The show had many good things: the appearance of Mick Jagger to present the best song award, the sandworm puppet joke (at least, the first one), Conan’s fake commercial for “Cinemastreams” (a way of streaming a movie for blitzed young people on a big screen…in a building!), and the sight of L.A. firefighters defusing the seriousness of a tribute to them by making jokes about “Joker 2.” There were also a few not-so-good things, like the eminently forgettable James Bond tribute (007 montage, variety-show dancing, three songs) and the second sandworm joke.
But the staging of the awards themselves drew on the best innovations of recent years to make every category feel meaningful. Kieran Culkin, winning best supporting actor for “A Real Pain,” got the ball rolling by upping the ante on the procreative wager he’d made with his wife in his Emmy acceptance speech. (Now that he’s won an Oscar, he wants a fourth kid.) For a while, it looked like there would be a spread-the-wealth dimension to the awards. But the first tip-off that “Anora,” after winning for best original screenplay, was going to have a big night came when Sean Baker, the film’s celebrated writer-director, won for best editing (Baker edits his own films).
As “Anora” kept racking up wins, you could tell that the audience in the Dolby Theater was ecstatic, even as people at home were probably saying things like, “So what is that movie anyway?” There were several speeches of moving import, like the plea for communion in the Middle East from the team of Palestinian and Israeli filmmakers who directed the best documentary winner, “No Other Land,” or best actor winner Adrien Brody’s pensive plea, after he’d been cut off by the music (summoning his clout as a two-time Oscar winner, he proceeded to cut the music off himself), to “not let hate go unchecked.”

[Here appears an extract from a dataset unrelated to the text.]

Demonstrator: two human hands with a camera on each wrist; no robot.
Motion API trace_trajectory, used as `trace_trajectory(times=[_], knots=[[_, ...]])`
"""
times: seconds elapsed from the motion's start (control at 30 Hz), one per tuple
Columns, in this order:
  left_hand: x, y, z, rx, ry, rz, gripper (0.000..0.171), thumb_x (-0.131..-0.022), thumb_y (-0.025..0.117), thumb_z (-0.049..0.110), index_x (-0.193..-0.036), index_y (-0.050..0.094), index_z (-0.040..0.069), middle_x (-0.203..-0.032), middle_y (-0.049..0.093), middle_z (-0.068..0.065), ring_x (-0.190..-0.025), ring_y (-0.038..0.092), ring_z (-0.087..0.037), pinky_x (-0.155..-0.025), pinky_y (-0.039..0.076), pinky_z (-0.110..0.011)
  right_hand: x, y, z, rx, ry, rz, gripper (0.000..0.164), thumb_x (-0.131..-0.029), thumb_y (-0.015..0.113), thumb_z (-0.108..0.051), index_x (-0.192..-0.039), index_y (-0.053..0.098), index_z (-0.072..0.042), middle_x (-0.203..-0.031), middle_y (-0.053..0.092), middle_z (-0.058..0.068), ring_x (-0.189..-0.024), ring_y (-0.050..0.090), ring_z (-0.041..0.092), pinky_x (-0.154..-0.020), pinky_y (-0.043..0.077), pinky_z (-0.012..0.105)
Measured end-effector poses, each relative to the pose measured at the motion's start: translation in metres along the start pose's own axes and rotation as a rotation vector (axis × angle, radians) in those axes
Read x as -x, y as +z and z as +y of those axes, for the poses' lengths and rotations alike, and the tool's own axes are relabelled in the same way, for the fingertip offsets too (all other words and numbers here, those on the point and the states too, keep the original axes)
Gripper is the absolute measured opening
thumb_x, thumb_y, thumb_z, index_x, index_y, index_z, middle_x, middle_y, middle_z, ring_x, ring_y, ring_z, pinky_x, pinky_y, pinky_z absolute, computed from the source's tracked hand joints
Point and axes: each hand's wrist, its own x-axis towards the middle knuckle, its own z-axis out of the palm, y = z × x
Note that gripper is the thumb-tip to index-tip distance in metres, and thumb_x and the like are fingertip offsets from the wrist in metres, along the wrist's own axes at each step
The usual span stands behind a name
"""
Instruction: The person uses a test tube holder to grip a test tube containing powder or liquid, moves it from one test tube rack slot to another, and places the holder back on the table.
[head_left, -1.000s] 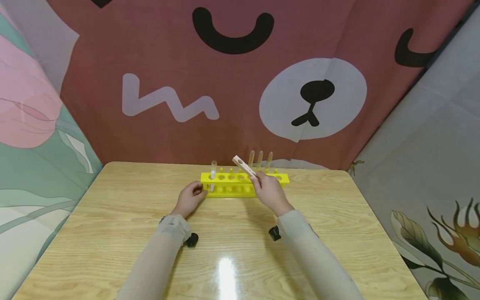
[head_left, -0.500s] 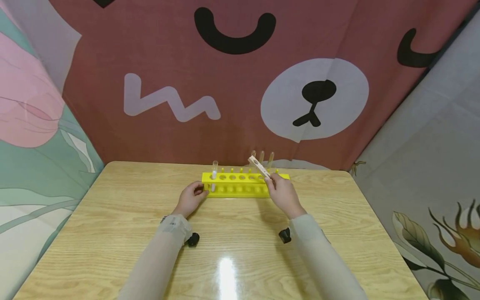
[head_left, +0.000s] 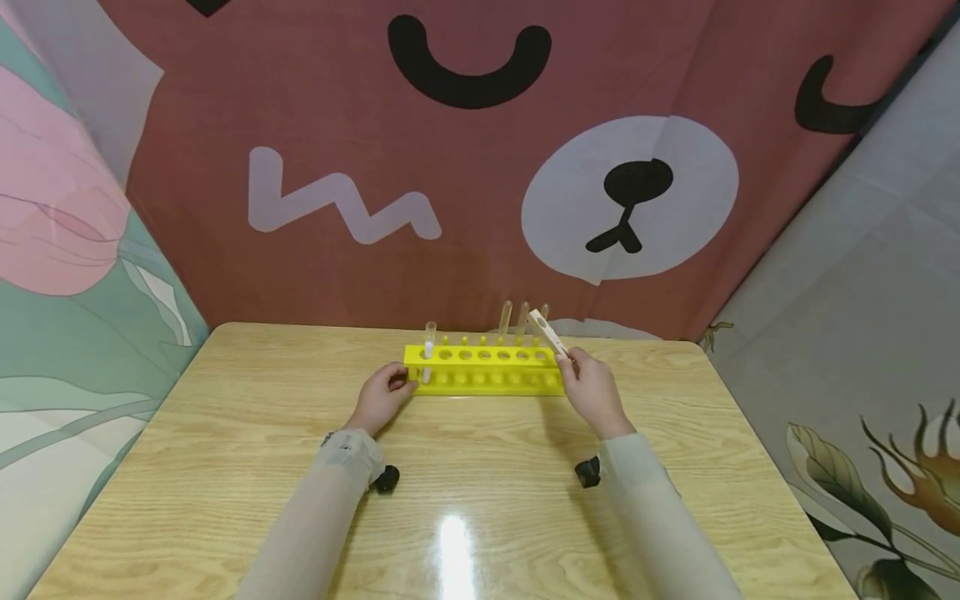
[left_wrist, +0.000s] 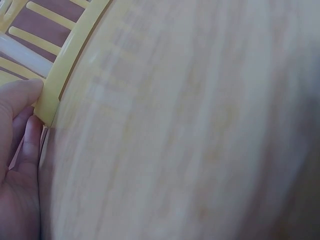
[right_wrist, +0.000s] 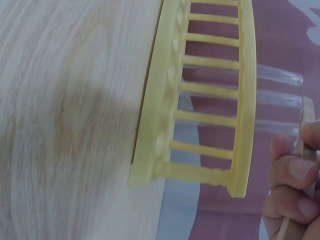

Is it wrong to choose quality over popularity? Theoretically, no. You could say, of course, that it’s probably the right thing to do. Yet in effectively rejecting mainstream Hollywood even as it reveled in the conventional trappings of it, the 2025 Oscars gave off a message that was notably different from the sweeps of old. The image of the industry the show projected was that of being more dominated than before by its newly international voting bloc. This was a kind of movie taste that was not going to have room for such potential crowd-pleasing winners as Demi Moore, for her inspired work in “The Substance,” or Timothée Chalamet, who apart from being brilliant as Bob Dylan gave what is arguably the only performance by an actor this year that drove a kind of national conversation. I think Chalamet would easily have won were this the Oscars of a decade ago. But Brody’s tough, tormented performance in “The Brutalist,” like the film itself, is a kind of walking signifier of artistic purity. And that, for better or worse, is what now rules at the Oscars.